FIG. 10 shows a layout pattern after the automatic arrangement of the inverter circuits side by side with the cell frame 16 in contact with each other. The cell 40 arranged on the left side is an inverter circuit having the same load driving capacity as that of the cells 20 and 30 described above, which is double the standard, and the cell 50 arranged on the right side is a normal inverter circuit (one by one). 4 is a circuit in which the P-channel transistor 6b and the N-channel transistor 7b are removed in FIG. 4). Even in such an example, the P-type diffusion region of the cell 40 on the left side
14c, N-type diffusion region 15c and P-type diffusion region 14 of the cell 50 on the right side
When the a and N type diffusion regions 15a have the same electric potential, the cell 50 on the right side is rearranged so as to overlap them. FIG. 11 shows the layout pattern after rearrangement. A common P-type diffusion region 14 and a common N-type diffusion region 15 are formed. In addition, in the present embodiment, the conventional example (see FIG.
The layout area can be reduced, as is clear from the comparison with (1).

[0020]

As described above, according to the layout method of the integrated circuit device of the present invention, when the diffusion regions of the same potential are present at the ends of the adjacent cells after the arrangement, the cells are re-aligned so that these diffusion regions overlap.
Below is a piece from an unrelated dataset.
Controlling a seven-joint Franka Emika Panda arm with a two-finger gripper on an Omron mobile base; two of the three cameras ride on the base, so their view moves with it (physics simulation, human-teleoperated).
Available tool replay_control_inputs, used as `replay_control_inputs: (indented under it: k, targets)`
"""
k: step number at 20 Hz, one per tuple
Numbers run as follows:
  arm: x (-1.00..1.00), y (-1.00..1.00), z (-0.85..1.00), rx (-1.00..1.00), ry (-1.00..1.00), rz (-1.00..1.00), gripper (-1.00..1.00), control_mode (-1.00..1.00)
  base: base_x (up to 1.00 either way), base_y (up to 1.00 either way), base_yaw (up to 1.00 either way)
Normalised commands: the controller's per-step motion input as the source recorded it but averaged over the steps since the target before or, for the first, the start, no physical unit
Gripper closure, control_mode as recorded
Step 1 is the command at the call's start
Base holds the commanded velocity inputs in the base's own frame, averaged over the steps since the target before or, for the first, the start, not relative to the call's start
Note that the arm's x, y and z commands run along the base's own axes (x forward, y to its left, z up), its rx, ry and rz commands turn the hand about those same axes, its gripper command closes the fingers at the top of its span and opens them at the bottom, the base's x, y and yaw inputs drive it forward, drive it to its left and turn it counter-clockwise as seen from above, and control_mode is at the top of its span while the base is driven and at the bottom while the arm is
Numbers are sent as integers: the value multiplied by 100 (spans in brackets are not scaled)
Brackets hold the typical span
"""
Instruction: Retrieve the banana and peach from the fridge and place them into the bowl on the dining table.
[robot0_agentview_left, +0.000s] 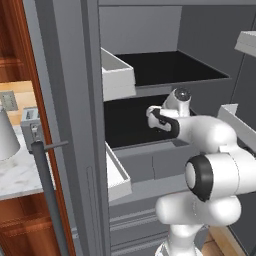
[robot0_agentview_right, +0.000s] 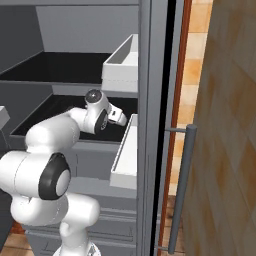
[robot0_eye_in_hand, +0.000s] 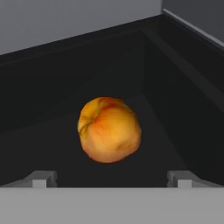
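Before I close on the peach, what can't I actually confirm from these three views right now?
- Banana: whether it lies on this shelf can't be told; in both base views the arm covers much of the dark shelf.
- Peach underside: shadowed in the hand view, so its contact with the shelf is unclear.
- Fingers: just the tips rise at the hand view's bottom edge; their gap to the peach can't be judged.

Left base view, left edge: brown wooden cabinets (robot0_agentview_left: 15, 45) above and below a white marble wall counter (robot0_agentview_left: 20, 172); on it a grey toaster (robot0_agentview_left: 32, 125) beside a pale conical object (robot0_agentview_left: 6, 135), with a wall outlet (robot0_agentview_left: 8, 100) above. Right base view, right side: tan tiled wall (robot0_agentview_right: 232, 130).
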Motion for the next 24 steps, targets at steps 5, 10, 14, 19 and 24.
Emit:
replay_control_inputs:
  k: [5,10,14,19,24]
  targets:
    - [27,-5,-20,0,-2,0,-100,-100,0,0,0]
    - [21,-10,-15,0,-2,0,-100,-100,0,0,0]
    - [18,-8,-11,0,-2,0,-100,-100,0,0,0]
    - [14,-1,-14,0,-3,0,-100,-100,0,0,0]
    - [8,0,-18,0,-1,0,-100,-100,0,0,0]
Since they are arranged, the present invention has excellent effects such as reducing the layout area and obtaining an integrated circuit device having a high degree of integration.
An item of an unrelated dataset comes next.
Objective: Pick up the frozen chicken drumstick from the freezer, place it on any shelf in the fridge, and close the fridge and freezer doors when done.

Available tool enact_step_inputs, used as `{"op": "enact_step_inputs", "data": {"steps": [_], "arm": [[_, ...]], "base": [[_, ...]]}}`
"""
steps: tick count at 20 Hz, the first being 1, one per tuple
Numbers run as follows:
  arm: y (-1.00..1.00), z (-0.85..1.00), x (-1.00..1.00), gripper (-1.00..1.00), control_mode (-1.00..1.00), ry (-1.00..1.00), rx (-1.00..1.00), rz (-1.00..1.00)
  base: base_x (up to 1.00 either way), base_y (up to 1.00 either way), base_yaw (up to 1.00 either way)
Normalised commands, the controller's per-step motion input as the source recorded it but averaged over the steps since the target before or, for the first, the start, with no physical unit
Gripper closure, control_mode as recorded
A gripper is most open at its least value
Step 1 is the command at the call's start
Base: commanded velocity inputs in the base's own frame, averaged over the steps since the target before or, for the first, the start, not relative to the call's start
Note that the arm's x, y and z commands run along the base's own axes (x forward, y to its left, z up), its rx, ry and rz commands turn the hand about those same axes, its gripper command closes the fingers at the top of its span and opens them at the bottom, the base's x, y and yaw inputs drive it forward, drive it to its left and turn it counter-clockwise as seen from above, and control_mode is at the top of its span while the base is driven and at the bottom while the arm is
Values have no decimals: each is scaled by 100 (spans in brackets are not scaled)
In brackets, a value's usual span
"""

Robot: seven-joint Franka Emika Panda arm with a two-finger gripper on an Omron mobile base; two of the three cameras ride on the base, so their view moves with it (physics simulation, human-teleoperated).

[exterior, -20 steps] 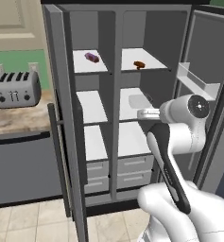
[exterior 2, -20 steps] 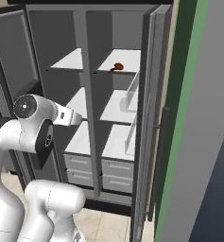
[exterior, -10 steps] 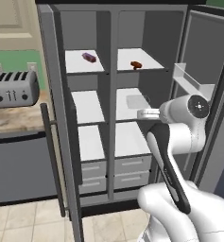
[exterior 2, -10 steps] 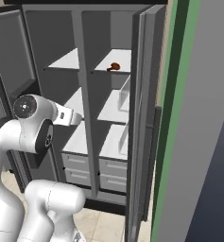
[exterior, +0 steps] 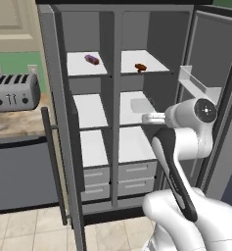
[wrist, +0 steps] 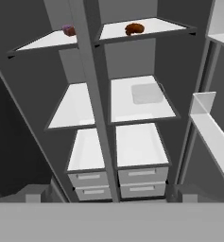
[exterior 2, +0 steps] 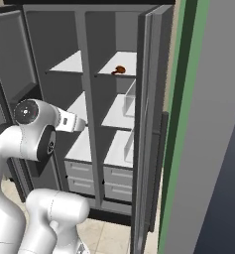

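Left base view: both doors stand open, a purple item lies on the freezer top shelf and the brown drumstick on the fridge top shelf. Right base view — the drumstick sits on that same shelf. Hand view: the gripper hangs before the compartments — jaws spread wide, holding nothing.

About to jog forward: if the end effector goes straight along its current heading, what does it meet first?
Probably the grey centre divider between the freezer and fridge, near the lower shelves and drawers. The open end effector points about there in the hand view; depth is unclear, and nothing looks nearer.
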Motion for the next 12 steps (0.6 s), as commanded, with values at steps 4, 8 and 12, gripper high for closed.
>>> {"op": "enact_step_inputs", "data": {"steps": [4, 8, 12], "arm": [[0, 0, 0, -100, 100, 0, 0, 0], [0, 0, 0, -100, 100, 0, 0, 0], [0, -3, 0, -100, -100, 0, 0, 0]], "base": [[3, 0, 0], [2, 0, 0], [0, 0, 0]]}}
[Brief description of drawings]

FIG. 1 is a main schematic diagram showing the configuration of a polycell type cell-based integrated circuit device.

FIG. 2 is a main schematic diagram showing the configuration of a building block type cell-based integrated circuit device.
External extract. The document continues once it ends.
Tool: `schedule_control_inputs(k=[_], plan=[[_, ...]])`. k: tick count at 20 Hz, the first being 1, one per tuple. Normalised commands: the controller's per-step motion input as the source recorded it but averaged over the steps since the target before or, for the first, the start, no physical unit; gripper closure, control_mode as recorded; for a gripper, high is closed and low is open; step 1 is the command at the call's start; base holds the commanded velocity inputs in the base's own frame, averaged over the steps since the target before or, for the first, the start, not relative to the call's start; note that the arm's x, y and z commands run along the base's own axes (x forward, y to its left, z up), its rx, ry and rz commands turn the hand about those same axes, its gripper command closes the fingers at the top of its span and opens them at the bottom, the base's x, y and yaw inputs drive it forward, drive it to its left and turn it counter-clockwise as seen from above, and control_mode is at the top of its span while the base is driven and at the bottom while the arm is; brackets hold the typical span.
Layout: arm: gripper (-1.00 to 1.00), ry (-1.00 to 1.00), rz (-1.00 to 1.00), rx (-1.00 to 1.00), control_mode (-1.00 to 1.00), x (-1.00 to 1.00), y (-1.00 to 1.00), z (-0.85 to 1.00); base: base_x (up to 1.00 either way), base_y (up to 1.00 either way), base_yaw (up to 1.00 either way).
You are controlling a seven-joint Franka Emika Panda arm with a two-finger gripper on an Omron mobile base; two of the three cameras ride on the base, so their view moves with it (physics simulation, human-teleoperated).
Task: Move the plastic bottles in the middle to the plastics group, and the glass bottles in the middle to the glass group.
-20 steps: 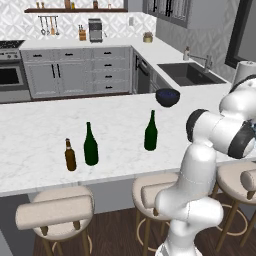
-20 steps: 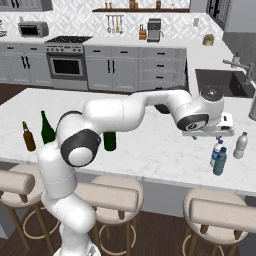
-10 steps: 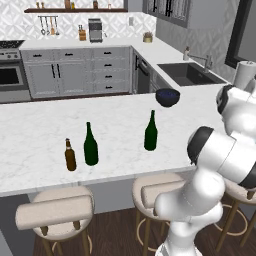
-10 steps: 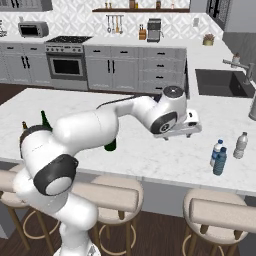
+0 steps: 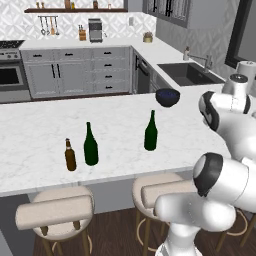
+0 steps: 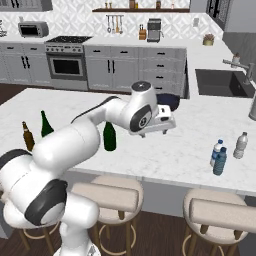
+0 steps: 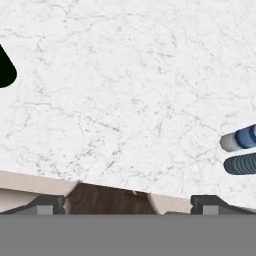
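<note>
My gripper hovers open and empty over the counter's middle, its two finger tips standing wide apart. Just left of it, half behind my arm, stands the tall green wine bottle. At the right end, the clear water bottle with a blue label and the bluish-teal one stand together beside a pale plastic bottle. At the left end, the very dark green wine bottle and the short brown beer bottle form the glass group.
A dark bowl sits on the counter behind my hand. A dark shape cuts into the hand view's left edge. Bar stools line the counter's near edge. The sink is at the back right.
My arm has swung left from above the small bottles at the right end to the counter's middle, near the green wine bottle. No bottle has moved.
</note>
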Motion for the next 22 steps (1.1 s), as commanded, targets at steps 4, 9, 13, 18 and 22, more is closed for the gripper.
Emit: schedule_control_inputs(k=[4, 9, 13, 18, 22], plan=[[-1.00, 0.01, -0.02, 0.02, -1.00, -0.10, 0.57, 0.14, 0.00, 0.00, 0.00], [-1.00, 0.08, -0.03, 0.06, -1.00, -0.03, 0.53, 0.12, 0.00, 0.00, 0.00], [-1.00, 0.01, 0.00, 0.04, -1.00, 0.00, 0.62, 0.04, 0.00, 0.00, 0.00], [-1.00, -0.11, 0.01, 0.02, -1.00, 0.00, 0.65, 0.00, 0.00, 0.00, 0.00], [-1.00, -0.19, 0.01, 0.06, -1.00, 0.00, 0.60, 0.00, 0.00, 0.00, 0.00]])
FIG. 3 is a symbol diagram of an inverter circuit in which the load driving capability is double the reference.

FIG. 4 is a transistor circuit diagram of an inverter circuit in which the load driving capability is double the reference.

FIG. 5 is a main schematic diagram of a layout pattern of an inverter circuit in which the load driving capability is twice as large as the reference.

FIG. 6 is a flowchart of mask data creation of a conventional cell-based integrated circuit device.

FIG. 7 is a diagram showing a layout pattern of a conventional cell-based integrated circuit device.

FIG. 8 is a flowchart of mask data creation of the cell-based integrated circuit device according to the present invention.

FIG. 9 is a diagram showing a layout pattern of a cell-based integrated circuit device according to the present invention.

FIG. 10 is a diagram showing a layout pattern of a conventional cell-based integrated circuit device.

FIG. 11 is a diagram showing a layout pattern of a cell-based integrated circuit device according to the present invention.

[Explanation of symbols]

 1 Integrated circuit device 14,14a, 14b, 14c P-type diffusion region 15,15a, 15b, 15c N-type diffusion region 20, 30, 40, 50 cells

Continued Front Page (72) Inventor Isao Takimoto 4-1-1 Mizuhara, Itami-shi, Hyogo Mitsubishi Electric Corporation Custom LSI Design Technology Development Center

Claims (1)

[Claims] 1. A method of laying out an integrated circuit device according to a cell-based method using a cell prepared in advance having a diffusion region, the step of arranging the cell prepared in advance, and the cells being adjacent to each other after the arranging step. A layout of the integrated circuit device, which includes the step of rearranging the cells so that the diffusion regions having the same potential are overlapped with each other when the potentials of the diffusion regions adjacent to each other are equal. Method.